### Work instructions
Reproduce every line of the listing exactly.

Supplied information below:

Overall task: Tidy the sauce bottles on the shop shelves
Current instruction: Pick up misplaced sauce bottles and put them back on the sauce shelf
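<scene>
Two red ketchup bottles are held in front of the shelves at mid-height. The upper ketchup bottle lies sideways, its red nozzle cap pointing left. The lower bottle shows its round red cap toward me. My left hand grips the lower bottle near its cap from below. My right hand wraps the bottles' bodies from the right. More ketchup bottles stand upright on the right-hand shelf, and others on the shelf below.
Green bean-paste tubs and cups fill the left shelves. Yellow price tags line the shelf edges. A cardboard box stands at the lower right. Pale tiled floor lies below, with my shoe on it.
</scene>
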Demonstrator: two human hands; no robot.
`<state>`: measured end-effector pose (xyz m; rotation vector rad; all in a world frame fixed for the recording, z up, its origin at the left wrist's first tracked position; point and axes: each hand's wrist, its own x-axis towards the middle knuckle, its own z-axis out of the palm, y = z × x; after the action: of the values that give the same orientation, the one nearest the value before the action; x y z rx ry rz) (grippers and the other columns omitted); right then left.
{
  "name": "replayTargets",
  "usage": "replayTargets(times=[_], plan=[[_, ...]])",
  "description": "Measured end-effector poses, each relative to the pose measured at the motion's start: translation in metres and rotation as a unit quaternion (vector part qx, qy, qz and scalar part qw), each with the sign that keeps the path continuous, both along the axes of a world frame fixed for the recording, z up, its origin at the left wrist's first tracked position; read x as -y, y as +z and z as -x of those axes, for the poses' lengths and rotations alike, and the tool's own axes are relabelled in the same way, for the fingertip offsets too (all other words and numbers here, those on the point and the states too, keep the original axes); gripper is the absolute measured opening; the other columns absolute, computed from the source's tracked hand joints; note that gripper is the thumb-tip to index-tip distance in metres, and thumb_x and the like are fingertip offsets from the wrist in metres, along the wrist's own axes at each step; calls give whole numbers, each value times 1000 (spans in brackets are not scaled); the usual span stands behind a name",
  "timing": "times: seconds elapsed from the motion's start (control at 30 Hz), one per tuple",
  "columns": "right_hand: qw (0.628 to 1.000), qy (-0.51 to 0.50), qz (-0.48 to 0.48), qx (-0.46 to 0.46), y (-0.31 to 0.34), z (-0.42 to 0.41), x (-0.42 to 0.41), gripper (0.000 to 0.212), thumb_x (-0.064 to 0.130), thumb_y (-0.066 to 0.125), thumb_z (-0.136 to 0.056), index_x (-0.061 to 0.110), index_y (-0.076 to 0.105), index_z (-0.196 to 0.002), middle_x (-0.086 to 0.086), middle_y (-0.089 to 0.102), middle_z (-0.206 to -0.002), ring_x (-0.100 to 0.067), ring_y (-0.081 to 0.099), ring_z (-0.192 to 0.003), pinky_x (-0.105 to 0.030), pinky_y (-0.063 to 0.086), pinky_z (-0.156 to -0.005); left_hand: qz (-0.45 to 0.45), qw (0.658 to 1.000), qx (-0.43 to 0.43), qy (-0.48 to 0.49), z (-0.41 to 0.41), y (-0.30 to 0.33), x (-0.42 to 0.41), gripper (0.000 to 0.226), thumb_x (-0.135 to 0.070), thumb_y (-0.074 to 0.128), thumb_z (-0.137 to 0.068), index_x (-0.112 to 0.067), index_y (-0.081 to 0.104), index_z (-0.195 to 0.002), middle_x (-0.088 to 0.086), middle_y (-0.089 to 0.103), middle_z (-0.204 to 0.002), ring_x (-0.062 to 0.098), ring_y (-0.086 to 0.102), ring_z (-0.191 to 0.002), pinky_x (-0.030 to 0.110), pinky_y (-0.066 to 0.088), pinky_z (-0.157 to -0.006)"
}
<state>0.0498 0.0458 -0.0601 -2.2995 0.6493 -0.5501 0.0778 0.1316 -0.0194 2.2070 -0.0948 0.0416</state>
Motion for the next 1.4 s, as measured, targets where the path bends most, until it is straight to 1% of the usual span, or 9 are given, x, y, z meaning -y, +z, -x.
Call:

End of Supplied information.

### Solution to the problem
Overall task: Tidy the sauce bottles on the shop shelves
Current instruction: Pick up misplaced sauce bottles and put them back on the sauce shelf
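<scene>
Two red ketchup bottles are held in front of the shelves at mid-height. The upper ketchup bottle lies sideways, its red nozzle cap pointing left. The lower bottle shows its round red cap toward me. My left hand grips the lower bottle near its cap from below. My right hand wraps the bottles' bodies from the right. More ketchup bottles stand upright on the right-hand shelf, and others on the shelf below.
Green bean-paste tubs and cups fill the left shelves. Yellow price tags line the shelf edges. A cardboard box stands at the lower right. Pale tiled floor lies below, with my shoe on it.
</scene>
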Demonstrator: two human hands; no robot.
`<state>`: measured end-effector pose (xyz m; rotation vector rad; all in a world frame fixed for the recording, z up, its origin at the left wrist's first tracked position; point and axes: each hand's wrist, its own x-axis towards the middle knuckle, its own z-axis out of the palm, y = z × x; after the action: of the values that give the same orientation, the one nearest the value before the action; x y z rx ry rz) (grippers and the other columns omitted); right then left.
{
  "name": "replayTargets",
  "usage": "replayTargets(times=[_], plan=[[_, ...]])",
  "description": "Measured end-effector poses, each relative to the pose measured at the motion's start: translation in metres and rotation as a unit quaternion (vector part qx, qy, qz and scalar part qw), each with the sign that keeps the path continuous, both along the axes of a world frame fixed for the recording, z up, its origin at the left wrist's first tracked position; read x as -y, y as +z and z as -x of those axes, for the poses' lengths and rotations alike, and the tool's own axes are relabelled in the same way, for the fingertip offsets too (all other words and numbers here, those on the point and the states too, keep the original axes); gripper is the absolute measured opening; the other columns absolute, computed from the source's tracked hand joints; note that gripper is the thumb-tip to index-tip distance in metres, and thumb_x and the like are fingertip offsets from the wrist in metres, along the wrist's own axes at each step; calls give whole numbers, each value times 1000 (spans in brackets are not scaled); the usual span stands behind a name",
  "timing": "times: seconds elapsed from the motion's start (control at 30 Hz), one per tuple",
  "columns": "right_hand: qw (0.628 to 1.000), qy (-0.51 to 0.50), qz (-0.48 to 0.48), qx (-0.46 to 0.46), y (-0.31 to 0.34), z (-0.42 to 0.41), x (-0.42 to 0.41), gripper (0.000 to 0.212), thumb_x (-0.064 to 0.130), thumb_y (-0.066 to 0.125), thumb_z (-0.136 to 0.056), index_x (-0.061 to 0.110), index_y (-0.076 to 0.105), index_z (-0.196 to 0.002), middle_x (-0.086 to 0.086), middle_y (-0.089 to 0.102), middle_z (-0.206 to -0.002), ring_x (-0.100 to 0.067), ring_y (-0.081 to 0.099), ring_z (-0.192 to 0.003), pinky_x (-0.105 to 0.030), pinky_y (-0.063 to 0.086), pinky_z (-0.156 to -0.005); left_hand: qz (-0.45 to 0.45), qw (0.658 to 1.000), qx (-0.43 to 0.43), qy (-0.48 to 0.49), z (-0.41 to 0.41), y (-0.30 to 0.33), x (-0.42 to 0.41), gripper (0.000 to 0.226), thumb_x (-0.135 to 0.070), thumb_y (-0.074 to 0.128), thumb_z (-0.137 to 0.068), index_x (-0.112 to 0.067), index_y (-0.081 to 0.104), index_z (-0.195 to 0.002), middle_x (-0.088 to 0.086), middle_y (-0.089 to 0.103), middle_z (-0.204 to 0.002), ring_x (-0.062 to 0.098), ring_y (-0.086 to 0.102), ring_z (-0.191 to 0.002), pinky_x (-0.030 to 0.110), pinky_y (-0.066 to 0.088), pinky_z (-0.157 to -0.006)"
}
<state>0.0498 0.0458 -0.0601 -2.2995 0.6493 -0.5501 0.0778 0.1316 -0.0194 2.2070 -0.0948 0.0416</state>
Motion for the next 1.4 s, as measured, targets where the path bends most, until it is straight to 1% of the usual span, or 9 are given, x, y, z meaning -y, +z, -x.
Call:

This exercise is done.